The Kennedy Center

Georg Philipp Telemann


The most prolific composer of the first half of the eighteenth century, German-born Georg Philipp Telemann (1681-1767) wrote in all the main genres of his period: operas, cantatas, masses, Passions, orchestral and chamber music, and songs. He was at the leading edge of musical innovation throughout his career. He is said to have popularized the French-style orchestral suite in Germany. His works are known for their melodic idioms evoking German folksong or popular dance types, their rich harmony, and their elegant counterpoint. Telemann is viewed as a major link between the late Baroque and early Classical styles.
At the age of 10, Telemann took singing lessons from the town Kantor and studied keyboard playing with an organist for two weeks; he taught himself the recorder, violin, and zither, however. He learned the basics of composition solely by transcribing contemporary composers' scores and became inspired to write arias, motets, and instrumental pieces. At age 12, he wrote his first opera. This event caused his mother to ban further musical activity, as she was afraid it would interfere with his intended career in the church. However, the young Telemann secretly continued to compose and play on borrowed instruments at night or in remote spots. He later learned to play the flute, oboe, chalumeau (a type of woodwind instrument), viola da gamba, double bass, and bass trombone.
In 1701, Telemann enrolled as a law student at the University of Leipzig but soon became involved in the musical life of the city--as founder of a collegium musicum (musical society) and director of the Leipzig Opera in 1702, and as organist and music director of a church in 1704. The idea of a law career was abandoned.
Telemann moved on to the position of Kapellmeister (choirmaster) first in Eisenach, Germany and later in Frankfurt. In 1721, he accepted an invitation from city authorities in Hamburg to become Kantor and director of that city's five main churches. Telemann now began the most productive phase of his career. Every year, he had to provide two cantatas each Sunday and a new Passion cycle for Lent. Music was also required for induction ceremonies, church consecrations, and for the city's many civic celebrations. Telemann was additionally responsible for instructing schoolboys in singing, theory, and music history four days a week.

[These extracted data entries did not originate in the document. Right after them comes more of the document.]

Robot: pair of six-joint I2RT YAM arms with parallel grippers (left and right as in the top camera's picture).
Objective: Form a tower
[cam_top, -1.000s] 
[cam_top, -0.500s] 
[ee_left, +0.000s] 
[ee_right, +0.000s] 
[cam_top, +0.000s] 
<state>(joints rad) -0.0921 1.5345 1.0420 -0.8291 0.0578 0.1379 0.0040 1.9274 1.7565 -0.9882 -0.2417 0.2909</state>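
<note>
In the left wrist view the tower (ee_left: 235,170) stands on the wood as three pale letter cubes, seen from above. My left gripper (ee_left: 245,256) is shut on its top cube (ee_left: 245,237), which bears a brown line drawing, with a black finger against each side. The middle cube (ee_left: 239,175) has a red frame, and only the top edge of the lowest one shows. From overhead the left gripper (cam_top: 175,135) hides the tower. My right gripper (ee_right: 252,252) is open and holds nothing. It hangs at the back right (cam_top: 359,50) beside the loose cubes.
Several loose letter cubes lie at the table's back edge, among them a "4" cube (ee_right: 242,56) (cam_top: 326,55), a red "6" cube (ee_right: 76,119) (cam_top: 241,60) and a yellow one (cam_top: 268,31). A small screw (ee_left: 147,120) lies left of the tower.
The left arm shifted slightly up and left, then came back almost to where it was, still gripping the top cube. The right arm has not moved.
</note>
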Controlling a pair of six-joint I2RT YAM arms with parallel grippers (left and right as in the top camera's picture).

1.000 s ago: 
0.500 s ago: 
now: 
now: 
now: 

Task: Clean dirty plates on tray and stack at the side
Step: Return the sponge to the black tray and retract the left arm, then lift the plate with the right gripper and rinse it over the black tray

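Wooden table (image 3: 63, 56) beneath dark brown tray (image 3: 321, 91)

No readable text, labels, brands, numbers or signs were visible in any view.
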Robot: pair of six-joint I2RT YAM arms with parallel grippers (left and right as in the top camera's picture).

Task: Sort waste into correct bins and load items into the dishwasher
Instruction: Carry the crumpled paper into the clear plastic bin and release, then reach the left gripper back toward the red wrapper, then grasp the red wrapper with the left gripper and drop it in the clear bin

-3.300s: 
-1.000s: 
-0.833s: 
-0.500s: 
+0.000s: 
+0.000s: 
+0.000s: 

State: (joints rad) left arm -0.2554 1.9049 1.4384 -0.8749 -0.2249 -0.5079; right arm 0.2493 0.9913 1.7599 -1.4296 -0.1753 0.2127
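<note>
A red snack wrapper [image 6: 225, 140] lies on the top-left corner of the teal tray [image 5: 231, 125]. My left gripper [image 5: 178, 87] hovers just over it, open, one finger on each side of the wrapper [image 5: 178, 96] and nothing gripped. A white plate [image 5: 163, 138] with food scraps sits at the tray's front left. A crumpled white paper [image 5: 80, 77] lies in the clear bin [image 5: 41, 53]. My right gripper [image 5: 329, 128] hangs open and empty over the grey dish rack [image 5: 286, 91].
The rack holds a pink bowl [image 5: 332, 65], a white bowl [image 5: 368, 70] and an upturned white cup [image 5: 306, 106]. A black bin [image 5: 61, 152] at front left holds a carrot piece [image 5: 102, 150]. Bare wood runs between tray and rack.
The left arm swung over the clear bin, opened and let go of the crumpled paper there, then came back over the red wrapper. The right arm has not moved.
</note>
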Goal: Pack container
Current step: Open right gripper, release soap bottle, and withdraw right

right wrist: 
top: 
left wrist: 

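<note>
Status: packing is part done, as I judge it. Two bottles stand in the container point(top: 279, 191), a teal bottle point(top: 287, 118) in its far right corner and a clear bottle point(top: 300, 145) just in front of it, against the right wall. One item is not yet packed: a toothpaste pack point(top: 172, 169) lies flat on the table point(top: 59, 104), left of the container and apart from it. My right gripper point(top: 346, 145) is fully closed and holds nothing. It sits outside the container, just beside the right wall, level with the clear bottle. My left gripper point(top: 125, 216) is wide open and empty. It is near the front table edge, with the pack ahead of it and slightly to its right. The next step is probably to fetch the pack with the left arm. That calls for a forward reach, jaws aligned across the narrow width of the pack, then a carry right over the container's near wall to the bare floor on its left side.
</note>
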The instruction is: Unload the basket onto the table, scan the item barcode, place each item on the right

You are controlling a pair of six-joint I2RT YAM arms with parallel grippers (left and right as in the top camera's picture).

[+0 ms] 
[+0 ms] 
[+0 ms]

Telemann also directed the opera and the town's collegium musicum, but these duties led him to clash with certain church officials, who disapproved of this type of secular music, especially opera. In 1722, upset by this opposition, Telemann applied for the post of Kantor at St. Thomas's church in Leipzig. However, after receiving an increase in his wages at Hamburg and acceptance of his right to present opera, he withdrew the application. (The Leipzig church officials went on to eventually hire their third choice: Johann Sebastian Bach.)
As director of the Opera, Telemann put on 12 of his own works as well as others, including those of Handel. By 1738, however, attendance at the Hamburg Opera had declined, and it closed. Although Telemann continued to fulfill his official duties in the city, his musical output fell severely between 1740 and 1755. During these later years, Telemann turned his attention to writing theoretical musical treatises and seemed to have settled into semi-retirement.
However, the year 1755 marks an important turning-point. Inspired by the new generation of German poets, he began with renewed verve to compose sacred oratorios, including Der Tod Jesu ("The Death of Jesus," 1755), Die Auferstehung und Himmelfahrt Jesu ("The Resurrection and Ascension of Jesus," 1760), and Der Tag des Gerichts ("Judgment Day," 1762).
As only one part of his large body of church music, Telemann wrote 1,700 cantatas; about 1,400 still exist. Among the most important from his last decade are Die Tageszeiten and Ino. Ino is considered the outstanding masterpiece of Telemann's later years.
Telemann may have written 50 or more operas over three decades. Documentary evidence exists for 29 such compositions, although only nine survive complete. Despite the loss of so much music, Telemann is considered, next to his contemporary Reinhard Keiser, the most important composer of German-language opera in the first half of the 18th century.
Telemann is also known to have composed about 125 orchestral suites, 125 concertos, nearly 40 quartets, and 145 pieces for keyboard. Not only was Telemann's output immense, it was amazingly diverse.
Eighteenth-century critics regarded Telemann as one of the best composers of the day. However, his posthumous reputation quickly declined. The enormity of his output and his technical fluency caused nineteenth century critics to assume composing was too easy for him and that he therefore wrote purely pleasant, superficial music. Beginning in the twentieth century, however, research has led to a more discerning evaluation of his work. Telemann has come to be appreciated for his skill in counterpoint and complex harmonization and for composing in virtually every major musical style developed during the first two-thirds of the 18th century.